Ein mit Tellern und einer Suppenschüssel von Villeroy et Boch für die Herrschaften gedeckter Tisch, ein kleiner Schreibtisch unter dem Patriarchengemälde von Emmanuel Servais sollen etwas Stimmung für die Wohnverhältnissen der besseren Familien wiedergeben, die in Stadtvillen oder Herrschaftshäusern nahe ihrer Fabriken lebten und sich von Dienstboten bedienen ließen.
Ein Klavier, Jagdausrüstung, Einladungen, feine Stiefeletten und Fotos fremder Länder dokumentieren die Geselligkeit und Freizeitbeschäftigungen der besseren Kreise. Sie sollten nicht zuletzt Wohlstand demonstrieren und zum Zusammenhalt der gesellschaftlichen Klasse beitragen.

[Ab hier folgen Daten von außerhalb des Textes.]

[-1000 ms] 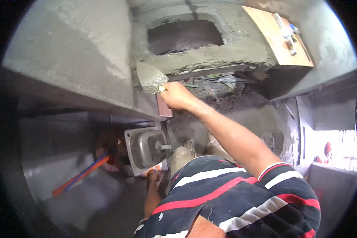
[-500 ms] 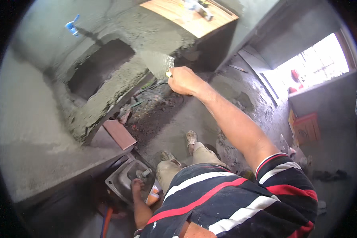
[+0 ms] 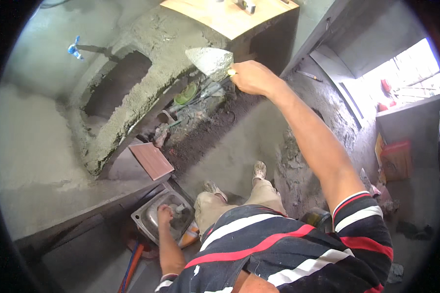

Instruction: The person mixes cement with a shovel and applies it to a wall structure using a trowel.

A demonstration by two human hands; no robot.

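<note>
My right hand (image 3: 254,77) is closed round the handle of a trowel (image 3: 209,61), its arm stretched far forward. The trowel's broad metal blade points left, at the edge of a mortar-covered counter (image 3: 164,73); whether it touches cannot be told. A rough rectangular opening (image 3: 118,87) lies in the counter to the left of the blade. Low on the left, my left hand (image 3: 165,215) has curled fingers over a metal sink basin (image 3: 143,215), beside its pale drain fitting (image 3: 181,208). What those fingers hold, if anything, is hidden.
A wooden board (image 3: 200,10) lies on the counter's far end. A brown tile (image 3: 151,160) leans below the counter's near end. Rubble and a green object (image 3: 186,94) lie under the front edge. A red box (image 3: 396,160) stands at right. Blue fitting (image 3: 75,49) protrudes from the wall.
My right hand and the trowel have moved right and slightly farther along the counter edge. My left hand has shifted up over the basin. The whole view has also turned a little.
</note>
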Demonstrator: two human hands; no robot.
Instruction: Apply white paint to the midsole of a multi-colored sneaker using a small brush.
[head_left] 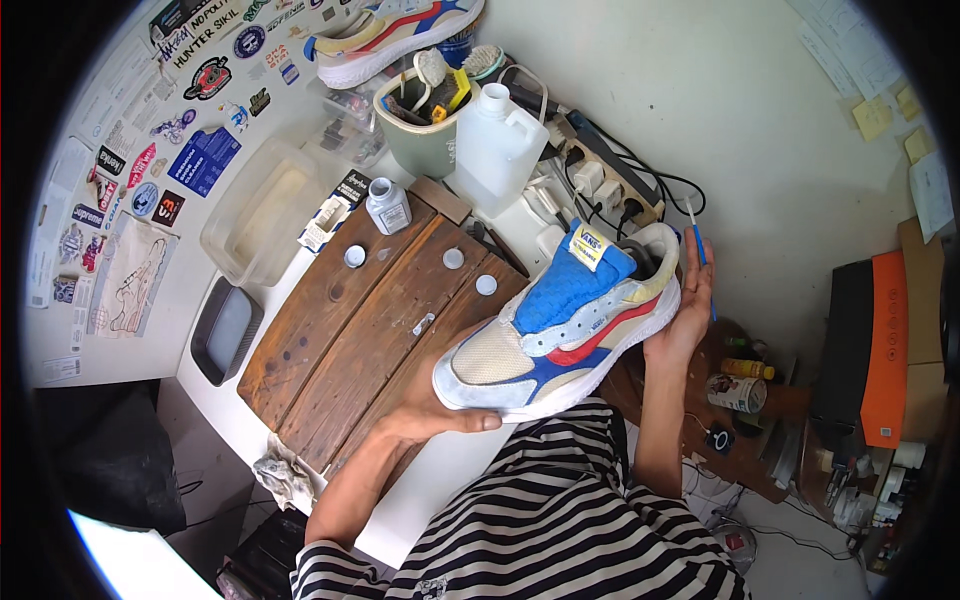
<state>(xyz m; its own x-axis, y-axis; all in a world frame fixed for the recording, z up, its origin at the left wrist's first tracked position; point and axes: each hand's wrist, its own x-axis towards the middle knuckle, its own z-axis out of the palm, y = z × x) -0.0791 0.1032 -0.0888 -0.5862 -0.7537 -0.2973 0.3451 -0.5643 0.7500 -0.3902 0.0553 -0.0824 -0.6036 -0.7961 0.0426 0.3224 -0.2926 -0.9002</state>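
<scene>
A sneaker (575, 335) in cream mesh, blue, red and pale grey, its eyelets bare of laces, is held up in front of my striped shirt. At the toe, my left hand (425, 405) grips it, thumb along the sole and fingers hidden behind. My right hand (678, 315) supports the heel from the right. A thin blue stick, perhaps a fine brush (700, 245), is tucked between that hand's fingers. Beyond the shoe stands an uncapped small bottle (388, 210) on a brown wooden board (345, 320), where round caps (453, 258) lie.
A white jug (497, 145) and a green bin of brushes (415, 140) stand behind the board. Another sneaker (395, 40) rests at the back. A power strip (605, 175) with cables is at the right; a clear tub (265, 205) and a dark tray (225, 330) sit left.
</scene>
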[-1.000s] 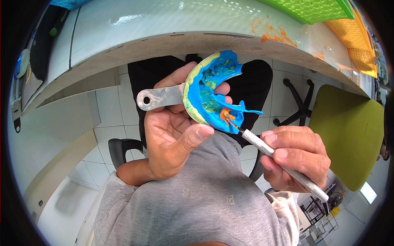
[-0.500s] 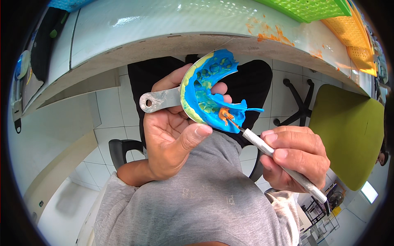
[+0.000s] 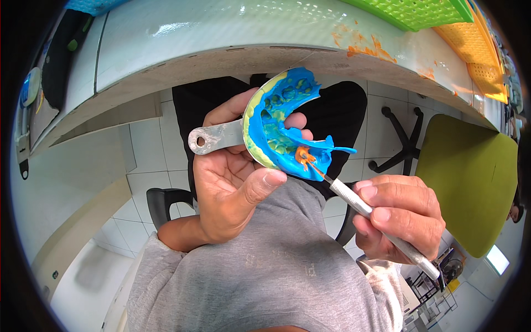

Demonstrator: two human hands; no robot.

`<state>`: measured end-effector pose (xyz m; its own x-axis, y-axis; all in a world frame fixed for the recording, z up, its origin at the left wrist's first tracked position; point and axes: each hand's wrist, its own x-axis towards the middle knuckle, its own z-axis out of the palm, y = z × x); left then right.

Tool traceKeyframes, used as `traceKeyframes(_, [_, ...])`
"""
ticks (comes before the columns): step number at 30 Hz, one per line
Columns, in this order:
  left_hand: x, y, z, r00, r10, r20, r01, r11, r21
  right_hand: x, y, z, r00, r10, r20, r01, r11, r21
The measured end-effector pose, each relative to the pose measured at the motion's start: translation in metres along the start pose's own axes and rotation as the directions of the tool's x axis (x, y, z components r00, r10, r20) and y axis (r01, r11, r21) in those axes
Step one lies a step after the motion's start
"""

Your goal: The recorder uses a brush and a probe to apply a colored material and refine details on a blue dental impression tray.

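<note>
The left hand (image 3: 232,188) is curled around a metal dental impression tray (image 3: 271,130), thumb pressed against its near rim and fingers behind it, the flat holed handle (image 3: 213,137) sticking out to the left. The tray is filled with blue impression material (image 3: 276,124) edged in yellow-green. The right hand (image 3: 401,218) pinches a slim metal instrument (image 3: 362,207) like a pen; its tip touches a small orange spot (image 3: 303,155), possibly wax, at the tray's near right end. Beyond the hands runs a white counter edge (image 3: 221,39); an olive-green chair (image 3: 470,177) stands at right.
</note>
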<state>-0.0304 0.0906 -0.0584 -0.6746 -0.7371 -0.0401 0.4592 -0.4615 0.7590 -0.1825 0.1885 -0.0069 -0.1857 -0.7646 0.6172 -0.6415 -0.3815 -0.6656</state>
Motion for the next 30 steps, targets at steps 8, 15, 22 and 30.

Was ist heute aus der herrschenden Klasse des 19. Jahrhunderts geworden? Nur noch einer Hand voll Firmen steht ein traditionsreicher Name vor, die Unternehmen werden weitgehend von ausländischem Kapital kontrolliert. Die Politik hat ihre Anziehungskraft für die Nachfolger der Bürgerdynastien verloren, statt ihrer sind Sportler und Fernsehanimatoren ins Parlament gezogen. Verwaltungen werden von Technokraten mit Parteikarten geleitet. Die herrschende Klasse ist so entrückt und international geworden, dass sie für eine Abstraktion gehalten wird, „die Wirtschaft“ oder „die Märkte“.